Bir köyde ateşli bir hasta varmış, köylüler kasabaya doktora götürmüşler. Koskoca Türkiye Cumhuriyeti Devleti’nin bir koskoca doktoru. Doktor köylüyü muayene edip bir fitil yazmış, yanındaki köylülere de “Sabah akşam anüsten bir fitil koyarsınız” diye tembih etmiş. Köylüler de bir ağızdan ‘Tamam tohtor beğ” demişler, hastayı alıp köye dönmüşler.

Dönmüşler de, fitili nereye koyacaklarını bir türlü bilememişlir.

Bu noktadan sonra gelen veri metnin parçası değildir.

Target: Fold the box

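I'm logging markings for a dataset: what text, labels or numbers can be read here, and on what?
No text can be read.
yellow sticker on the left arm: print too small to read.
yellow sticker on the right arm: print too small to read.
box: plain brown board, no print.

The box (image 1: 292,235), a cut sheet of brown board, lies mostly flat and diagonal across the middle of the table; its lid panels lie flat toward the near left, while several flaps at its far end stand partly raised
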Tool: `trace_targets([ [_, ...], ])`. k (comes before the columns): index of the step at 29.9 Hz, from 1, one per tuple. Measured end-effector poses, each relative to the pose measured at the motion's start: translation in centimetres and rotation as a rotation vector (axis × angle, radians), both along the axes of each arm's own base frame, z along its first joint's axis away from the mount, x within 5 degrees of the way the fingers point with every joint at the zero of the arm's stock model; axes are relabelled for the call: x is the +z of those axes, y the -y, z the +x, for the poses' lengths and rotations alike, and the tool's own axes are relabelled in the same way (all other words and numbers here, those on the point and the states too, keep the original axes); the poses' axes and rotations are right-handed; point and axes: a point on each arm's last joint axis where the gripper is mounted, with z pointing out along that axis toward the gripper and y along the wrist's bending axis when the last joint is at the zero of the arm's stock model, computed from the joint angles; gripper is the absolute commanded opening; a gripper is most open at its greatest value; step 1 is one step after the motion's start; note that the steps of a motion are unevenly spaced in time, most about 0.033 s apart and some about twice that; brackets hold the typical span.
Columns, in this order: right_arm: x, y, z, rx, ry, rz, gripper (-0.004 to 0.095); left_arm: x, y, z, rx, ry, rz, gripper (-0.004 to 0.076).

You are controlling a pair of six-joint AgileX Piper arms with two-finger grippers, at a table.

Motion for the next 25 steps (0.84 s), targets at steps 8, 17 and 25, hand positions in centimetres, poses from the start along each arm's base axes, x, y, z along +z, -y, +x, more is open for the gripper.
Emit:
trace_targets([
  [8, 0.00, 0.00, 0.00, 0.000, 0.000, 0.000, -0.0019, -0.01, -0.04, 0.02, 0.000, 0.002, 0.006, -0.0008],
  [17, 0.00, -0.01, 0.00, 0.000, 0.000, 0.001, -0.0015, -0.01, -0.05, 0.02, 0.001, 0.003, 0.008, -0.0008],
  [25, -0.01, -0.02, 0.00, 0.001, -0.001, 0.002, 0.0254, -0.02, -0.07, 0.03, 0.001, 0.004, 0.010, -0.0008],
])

Köyde herkese danışmışlar, ak sakallılara sormuşlar, ı-ıh ‘anüs’ nedir, neresidir bilen çıkmamış. Tabii ilaç verilmeyen hastanın ateşi 40’lara fırlamış. “Şu tohtora açıp bir daha sorak” demiş biri, ama kim cesaret edip de arayacak? Neyse, uzun lafın kısası, Mıhtar Emmi’yi mecbur bırakmışlar aramaya. Köyün tek telefonundan doktoru aramış, bütün köy halkı tepesine dikilmiş, kem küm, özür dileyerek “Tohtor bey, demiş, sen dize dediydin de, bir bu ilacı ne yapacağımızı unuttuk.” Anlamış tecrübeli doktor, “Anüsten anüsten, demiş, yani makattan süreceksiniz!”

“Allah razı olsun, tekrar affınıza sığınırım” deyip kapatmış telefonu Mıhtar Emmi. Köylülere dönmüş, “Makatten verecemişik ilacı!”

İyi de, makadı da bilen yok ki köyde. Komşu köylere çocuk salmışlar, ı-ıh anüs, makat, orada da bilen yok. İhtiyar Heyeti toplanmış, ağzı laf yapanlardan biri “Amcalar, dayılar, hasta gitti gidecek. Mıhtar şu tohtoru bi daha arasın” demiş.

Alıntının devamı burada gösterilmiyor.